“Our Catherine had an exciting day at work today,” says her sister Claire, making polite conversation. “She found a dead body.” It’s the little things in a job that make it worthwhile: friendly colleagues, a ready supply of name-brand instant coffee, grand-scale stationery theft etc. Finding a putrefying corpse in a lock-up might not feature on most people’s list of job satisfaction criteria, but things are different in Happy Valley (Tuesday, 9pm, BBC1).
The BBC drama – whose first series gripped viewers when it aired in 2014, and which went on to win Baftas before being adopted by Netflix for the subtitled enjoyment of US audiences – brings into focus the unique problems troubling the grandmothers/police sergeants of northern England. For Catherine Cawood (Sarah Lancashire), these problems are as varied as a dead daughter; a behaviourally challenged grandson resulting from said dead daughter’s brutal rape; a recovering heroin-addict sister; and the uphill struggle of ridding a Yorkshire town of the drug dealers, crooks and bastards that inhabit it. It is fair to say that Cawood doesn’t have it easy.
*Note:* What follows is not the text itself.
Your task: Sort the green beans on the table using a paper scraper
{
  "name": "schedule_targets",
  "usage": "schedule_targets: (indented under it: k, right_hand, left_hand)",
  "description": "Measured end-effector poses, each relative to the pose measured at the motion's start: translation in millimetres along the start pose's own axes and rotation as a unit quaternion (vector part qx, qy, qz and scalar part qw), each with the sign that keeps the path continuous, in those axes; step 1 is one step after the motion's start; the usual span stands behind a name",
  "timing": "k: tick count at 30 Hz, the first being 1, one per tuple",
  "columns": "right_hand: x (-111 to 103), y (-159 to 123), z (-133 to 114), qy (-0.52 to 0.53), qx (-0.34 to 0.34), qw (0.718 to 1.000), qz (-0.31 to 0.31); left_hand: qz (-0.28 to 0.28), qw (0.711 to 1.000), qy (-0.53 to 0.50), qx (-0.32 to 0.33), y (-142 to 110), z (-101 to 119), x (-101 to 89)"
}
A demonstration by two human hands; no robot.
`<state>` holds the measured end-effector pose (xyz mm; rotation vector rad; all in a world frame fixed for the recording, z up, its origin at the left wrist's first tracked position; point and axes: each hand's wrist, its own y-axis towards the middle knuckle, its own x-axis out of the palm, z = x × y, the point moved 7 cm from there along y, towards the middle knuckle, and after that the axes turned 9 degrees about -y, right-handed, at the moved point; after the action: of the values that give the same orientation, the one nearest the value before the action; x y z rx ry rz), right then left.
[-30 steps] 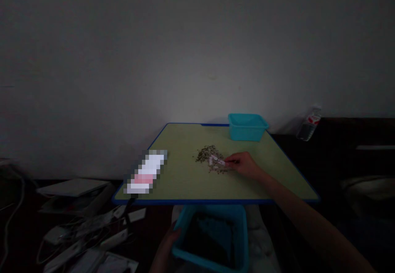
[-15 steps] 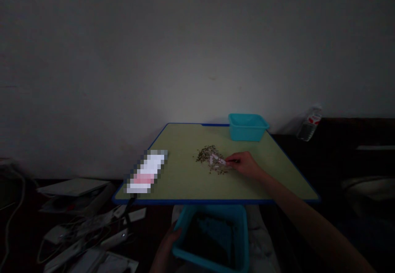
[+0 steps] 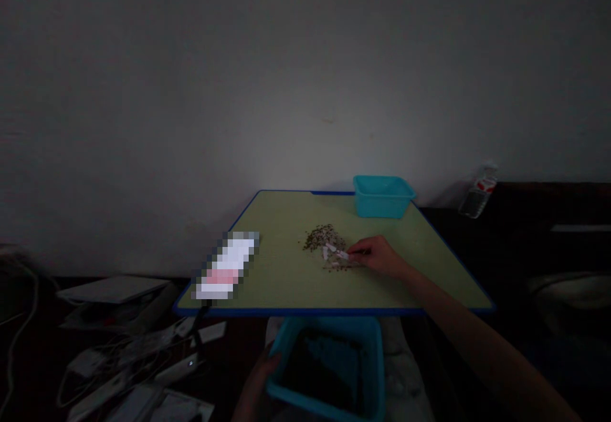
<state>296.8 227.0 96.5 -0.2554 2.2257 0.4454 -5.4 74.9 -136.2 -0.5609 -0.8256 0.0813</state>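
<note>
A heap of small dark grains [image 3: 324,240] lies in the middle of a green table [image 3: 286,275] with a blue rim. My right hand [image 3: 379,255] rests on the table just right of the heap, fingers pinched on a small white card [image 3: 337,254] whose edge is in the grains. Below the table's front edge, my left hand [image 3: 260,371] grips the left rim of a turquoise bin [image 3: 375,365] with dark contents inside.
A second, smaller turquoise bin [image 3: 382,195] stands at the table's far right corner. A blurred white-and-pink object [image 3: 226,266] lies at the table's left side. Papers and cables [image 3: 128,365] litter the floor at left. A plastic bottle [image 3: 477,193] leans at the right by the wall.
My right hand with the white card has shifted a little toward me across the grains. The left hand and the bin have stayed put.
</note>
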Motion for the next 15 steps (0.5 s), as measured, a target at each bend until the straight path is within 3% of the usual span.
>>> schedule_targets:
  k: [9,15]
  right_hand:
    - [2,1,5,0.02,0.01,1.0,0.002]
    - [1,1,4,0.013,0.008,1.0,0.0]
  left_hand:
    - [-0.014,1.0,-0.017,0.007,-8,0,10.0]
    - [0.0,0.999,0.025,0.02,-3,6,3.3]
Series one saw her not only endure personal ordeals, but rescue the victim of a botched kidnapping planned by Royston Vasey’s finest (Steve Pemberton to you and me), tighten the net on evil Tommy Lee Royce (James Norton, whose cheekbones are also to be found in War And Peace), and find her grandson in peril on a barge.
Now, the second series is here, Tommy is locked up and Pemberton’s sinister dimples are nowhere to be seen. This doesn’t mean life is any merrier. The first problem facing Calderdale is sheep-rustling Happy Valley – filmed around Hebden Bridge, with its beautiful stone houses straight off the pages of the Guardian’s Lets Move To – may be filled with rolling hills and verdant pastures, but the reality of rural issues are harsh. This cattle-twocking, according to Cawood, is “sheep-rustling, north Halifax style. One sheep and three lads off their heads on acid”. In other words, poor Lamb Chop is mutilated, highly distressed and has to be put out of its misery with a rock.
To me, the daily struggle faced by beleaguered middle-aged women such as Catherine is summed up in one exchange with a farmer – another beleaguered middle-aged woman, FYI – moments before Catherine has to bash the sheep’s brains out. “Do you take sugar?” the farmer asks, firm in the knowledge that a cuppa soothes all, including but not limited to ovine mercy killings. “Two please… no, one,” replies Catherine. There is a toughness in these women which no one, not you, not me, not no one truly understands. A toughness that comes from balancing the infinite and minute stresses of their lives with the tyrannical calculus of the Weight Watchers calorie system. Some might see this as the sort of frivolity that sets women-oriented drama back, but I know different. I know that this is the backbone of drama gold, and that – by the by – it’s this is the same myopic attitude that prevents soap operas being accepted as one of the biggest cultural treasures we possess. You can imagine therefore how thrilled I was when Katherine Kelly – the former Becky Granger in Corrie, who spent six years wailing mournfully then angrily then mournfully again on the cobbles – turns up here as the stony-faced DI Shackleton.
Elsewhere, there are scorned women, extra-marital affairs, plots about a potential serial killer, and the fleshing out of some of Catherine and Claire’s backstory. Claire, for fans of perpetual suffering, has found herself a potential fancy man whose own story arc, judging by the way he sweats nervously whenever Catherine’s warrant card comes out, will probably come right back to the mutilated sheep. Catherine can’t get bogged down in that, though. She has to deliver sandwiches, hot tea and a word of warning to the village’s street prostitutes, get a load of washing on and somehow, some way, swerve Shackleton’s Medusa-with-cramps glare. A woman’s work is never done.